Dannstadt-Schauernheim
Nach Unfall: Sperren für sicheres Radeln
Die rot-weißen Umlaufsperren befinden sich nördlich und südlich der Einmündung des Geh- und Radwegs, der vom Baugebiet „Seebachring“ in die Schauernheimer Straße führt. Sie sollten Fahrradfahrer ausbremsen und seien wegen eines Unfalls aufgestellt worden. Das zumindest habe seine Fraktion sozialen Medien entnommen, erklärt Christdemokrat Rainer Keck und hakt bei der jüngsten Zusammenkunft des Rats bei der Verwaltung der Verbandsgemeinde Dannstadt-Schauernheim nach. Ist der Ortsgemeinderat für das Anordnen von Umlaufsperren auf Geh- und Radwegen im Dorf zuständig? Und falls nicht, wer dann? Das möchte Keck von den Behördenvertretern erfahren.

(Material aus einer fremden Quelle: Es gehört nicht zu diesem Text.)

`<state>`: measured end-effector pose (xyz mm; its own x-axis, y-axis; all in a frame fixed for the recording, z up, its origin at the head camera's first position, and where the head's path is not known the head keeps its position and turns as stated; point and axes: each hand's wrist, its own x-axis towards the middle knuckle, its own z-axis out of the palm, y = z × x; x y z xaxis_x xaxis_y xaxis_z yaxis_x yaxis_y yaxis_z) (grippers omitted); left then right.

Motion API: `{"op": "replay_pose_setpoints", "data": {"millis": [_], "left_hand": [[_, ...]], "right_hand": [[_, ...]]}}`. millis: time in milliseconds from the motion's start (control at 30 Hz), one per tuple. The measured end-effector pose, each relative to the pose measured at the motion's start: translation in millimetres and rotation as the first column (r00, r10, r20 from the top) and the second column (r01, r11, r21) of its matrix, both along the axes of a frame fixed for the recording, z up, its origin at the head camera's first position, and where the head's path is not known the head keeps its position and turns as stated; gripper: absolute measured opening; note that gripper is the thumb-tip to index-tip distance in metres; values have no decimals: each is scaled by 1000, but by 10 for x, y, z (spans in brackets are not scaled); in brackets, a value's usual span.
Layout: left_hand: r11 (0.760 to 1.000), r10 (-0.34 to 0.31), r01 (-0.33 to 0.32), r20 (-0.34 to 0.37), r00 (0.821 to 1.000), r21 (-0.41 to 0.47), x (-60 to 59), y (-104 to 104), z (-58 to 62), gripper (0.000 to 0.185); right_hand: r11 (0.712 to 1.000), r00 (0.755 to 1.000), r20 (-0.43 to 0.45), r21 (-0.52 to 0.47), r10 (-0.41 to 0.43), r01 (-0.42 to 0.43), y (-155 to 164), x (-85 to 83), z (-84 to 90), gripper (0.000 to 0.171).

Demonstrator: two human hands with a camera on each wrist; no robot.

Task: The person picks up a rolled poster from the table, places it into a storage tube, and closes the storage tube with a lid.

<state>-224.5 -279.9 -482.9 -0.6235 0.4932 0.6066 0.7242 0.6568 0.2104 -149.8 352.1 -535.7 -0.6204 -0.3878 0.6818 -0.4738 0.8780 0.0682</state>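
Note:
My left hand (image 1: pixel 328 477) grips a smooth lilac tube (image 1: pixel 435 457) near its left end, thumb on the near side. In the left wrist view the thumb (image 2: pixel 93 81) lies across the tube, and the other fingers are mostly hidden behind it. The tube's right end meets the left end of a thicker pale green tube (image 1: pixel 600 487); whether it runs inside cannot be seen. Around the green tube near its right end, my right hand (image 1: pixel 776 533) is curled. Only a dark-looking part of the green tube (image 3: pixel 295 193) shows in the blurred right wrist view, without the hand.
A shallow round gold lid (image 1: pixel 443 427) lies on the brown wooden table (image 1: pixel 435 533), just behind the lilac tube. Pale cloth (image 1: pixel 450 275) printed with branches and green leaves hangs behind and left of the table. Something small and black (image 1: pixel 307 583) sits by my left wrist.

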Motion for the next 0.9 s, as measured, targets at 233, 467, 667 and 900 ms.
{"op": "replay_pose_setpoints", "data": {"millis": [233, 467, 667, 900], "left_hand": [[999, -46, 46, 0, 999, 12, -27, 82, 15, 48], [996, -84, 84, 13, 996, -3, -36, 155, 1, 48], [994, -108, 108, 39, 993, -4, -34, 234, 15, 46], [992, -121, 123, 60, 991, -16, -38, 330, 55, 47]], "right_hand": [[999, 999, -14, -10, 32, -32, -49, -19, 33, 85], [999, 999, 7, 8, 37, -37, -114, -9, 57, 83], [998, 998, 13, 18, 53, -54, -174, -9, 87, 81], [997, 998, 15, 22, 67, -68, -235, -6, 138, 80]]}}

Darüber hinaus interessiert ihn, warum nach diesem Unfall derart schnell Maßnahmen umgesetzt wurden, nach anderen Unfällen aber nichts passiert ist. Und: „Gibt es Alternativen zu den aufgebauten Umlaufsperren? Falls ja, welche?“, fragt Keck. Nach welchen Kriterien werden solche Vorkehrungen zur Verkehrssicherheit geplant?
Gemeinde muss handeln
Stefan Veth (CDU), Bürgermeister der Verbandsgemeinde, bittet um den schriftlichen Fragenkatalog und sichert zu, die gewünschten Antworten zu liefern. Spontan erinnert er sich, dass vor mehreren Wochen zwei Fahrradfahrer zusammenstießen und sich einer dabei schwer verletzte. In der Folge habe das Ordnungsamt zur Gefahrenabwehr die Umlaufsperren aufstellen lassen.
Auch die RHEINPFALZ hat dazu einige Fragen. Vor allem: Von welchem Unfall ist hier die Rede? Wann hat sich der ereignet und was ist geschehen? Welche Gefahr genau sollen die rot-weißen Umlaufsperren abwehren? „Der Unfall war am 13. April gegen 17.20 Uhr“, berichtet Ute Günther, Pressesprecherin der Verbandsgemeinde. Demnach sei ein Radfahrer vom Seebachring kommend auf den Geh-/Radweg in der Schauernheimer Straße gefahren und dort mit einem Radler kollidiert, der gerade aus Schauernheim kommend Richtung Ampelkreuzung unterwegs war. Dabei habe sich derjenige verletzt, der vom Seebachring kam.
Komme es wie in diesem Fall zu Verletzten, handle es sich um eine Gefahr im Sinne des rheinland-pfälzischen Polizei- und Ordnungsgesetzes, erklärt Günther weiter. Deshalb habe die Verbandsgemeinde als zuständige Ordnungs- und Straßenverkehrsbehörde nach pflichtgemäßem Ermessen gehandelt und Maßnahmen getroffen. Allerdings seien diese noch nicht optimal umgesetzt. „Denn eigentlich sollten an zwei Stellen jeweils zwei dieser Umlaufsperren stehen. Aktuell steht aber nur jeweils eine dort“, teilt sie mit. Das müsse nun überprüft und gegebenenfalls nachgebessert werden.